Try it: Would you please copy the part of the material below that opens with the line containing "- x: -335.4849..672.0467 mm" and closes with the line containing "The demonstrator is"? Copy it exactly, and only it.

Provided material:

━━━━━━━━━━

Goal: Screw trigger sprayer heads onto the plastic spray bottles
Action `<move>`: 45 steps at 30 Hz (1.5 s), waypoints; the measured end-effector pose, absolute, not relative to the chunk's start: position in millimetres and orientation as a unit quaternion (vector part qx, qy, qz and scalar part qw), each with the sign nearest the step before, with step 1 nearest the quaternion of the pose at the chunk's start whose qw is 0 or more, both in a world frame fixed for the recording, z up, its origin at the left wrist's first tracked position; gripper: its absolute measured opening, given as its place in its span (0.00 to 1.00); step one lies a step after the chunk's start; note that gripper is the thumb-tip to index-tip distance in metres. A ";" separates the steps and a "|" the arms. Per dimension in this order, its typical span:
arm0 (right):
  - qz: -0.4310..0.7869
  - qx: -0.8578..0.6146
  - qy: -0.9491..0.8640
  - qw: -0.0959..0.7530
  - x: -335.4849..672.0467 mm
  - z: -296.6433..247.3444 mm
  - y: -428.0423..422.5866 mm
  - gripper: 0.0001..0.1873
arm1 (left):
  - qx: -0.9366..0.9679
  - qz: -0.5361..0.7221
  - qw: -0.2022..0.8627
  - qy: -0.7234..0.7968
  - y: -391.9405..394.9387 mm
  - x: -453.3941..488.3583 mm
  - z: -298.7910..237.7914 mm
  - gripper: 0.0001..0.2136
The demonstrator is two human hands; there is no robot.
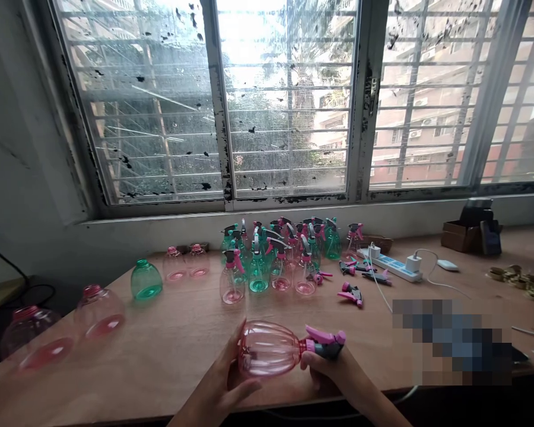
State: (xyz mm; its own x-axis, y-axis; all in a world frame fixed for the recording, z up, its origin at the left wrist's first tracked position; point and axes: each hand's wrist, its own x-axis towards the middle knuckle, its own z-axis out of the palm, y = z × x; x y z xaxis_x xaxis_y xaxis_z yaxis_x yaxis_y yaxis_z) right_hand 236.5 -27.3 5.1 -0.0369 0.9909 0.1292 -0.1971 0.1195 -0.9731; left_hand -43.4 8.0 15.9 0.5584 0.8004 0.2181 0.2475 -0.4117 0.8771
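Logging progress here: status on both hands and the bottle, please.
Left hand cradling pink bottle; right hand at its spray head. Bottle held sideways. Loose sprayers on table beyond, not in the way.

A wide window (220,107), its frame peeling and its panes spotted with dark flecks, runs behind the wooden worktop (160,373). Horizontal bars cross it; outside stand trees and pale pink buildings (436,130). A grey-white wall (26,124) closes the left side, with a black cable (4,259) hanging below. Toward the right lies a white-and-blue power strip (394,267) with two white adapters (413,263) plugged in, and a flat white device (447,265) nearby. Farther right, a brown box (458,237) sits near the window wall, a dark slab (490,238) upright against its front; nearer are gold-coloured pieces (514,276).
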 end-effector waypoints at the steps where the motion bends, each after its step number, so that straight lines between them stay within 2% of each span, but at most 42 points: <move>1: 0.527 -0.403 -0.487 0.568 236.2 5.4 -27.8 0.40 | 0.773 0.329 0.423 0.338 7.9 -43.2 15.2 0.46; 8: 0.518 -0.422 -0.537 0.515 238.8 7.2 -26.7 0.27 | 0.757 0.355 0.438 0.331 10.3 -43.0 7.8 0.49; 14: 0.519 -0.421 -0.532 0.520 239.3 5.8 -25.7 0.26 | 0.764 0.350 0.426 0.336 15.4 -43.6 6.5 0.42; 19: 0.521 -0.405 -0.500 0.561 237.6 4.8 -26.7 0.36 | 0.752 0.350 0.470 0.302 14.1 -41.7 7.5 0.43; 22: 0.515 -0.404 -0.500 0.567 236.9 4.3 -26.7 0.35 | 0.757 0.343 0.465 0.303 8.9 -40.0 17.2 0.46; 28: 0.521 -0.393 -0.486 0.582 237.6 1.7 -24.8 0.37 | 0.752 0.344 0.469 0.310 4.2 -36.6 30.5 0.39; 31: 0.527 -0.366 -0.493 0.588 239.7 0.4 -23.2 0.31 | 0.744 0.357 0.470 0.313 8.3 -37.6 22.0 0.45; 34: 0.531 -0.351 -0.506 0.582 241.6 -0.8 -21.8 0.25 | 0.737 0.354 0.485 0.310 9.8 -39.0 14.9 0.46; 37: 0.538 -0.351 -0.503 0.578 241.7 -1.3 -21.8 0.25 | 0.742 0.335 0.494 0.304 6.7 -39.3 16.4 0.45; 41: 0.535 -0.369 -0.501 0.572 239.8 0.5 -24.1 0.31 | 0.764 0.318 0.468 0.311 3.1 -38.3 24.6 0.43; 45: 0.517 -0.408 -0.545 0.519 239.9 3.4 -25.2 0.26 | 0.782 0.317 0.437 0.312 4.4 -37.2 29.5 0.42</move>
State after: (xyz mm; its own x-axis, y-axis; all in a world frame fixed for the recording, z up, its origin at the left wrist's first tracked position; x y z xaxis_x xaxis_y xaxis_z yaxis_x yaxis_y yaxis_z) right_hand 239.9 -25.2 3.4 -0.1275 0.9813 0.1440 -0.0928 0.1328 -0.9868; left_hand -37.2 4.4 29.5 0.6048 0.7648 0.2219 0.2111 -0.4227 0.8813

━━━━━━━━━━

Response to the task:
  - x: -335.4849..672.0467 mm
  - z: -296.6433..247.3444 mm
  - y: -428.0423..422.5866 mm
  - gripper: 0.0001..0.1873
arm1 (left):
  - qx: -0.9366..0.9679
  - qz: -0.5361..0.7221
  - qw: -0.2022..0.8627
  - qy: -0.7234..0.7968
  - y: -391.9405..394.9387 mm
  - x: -453.3941..488.3583 mm
  - z: -298.7910..237.7914 mm
  - gripper: 0.0001..0.2136
The demonstrator is two human hands; there is no robot.

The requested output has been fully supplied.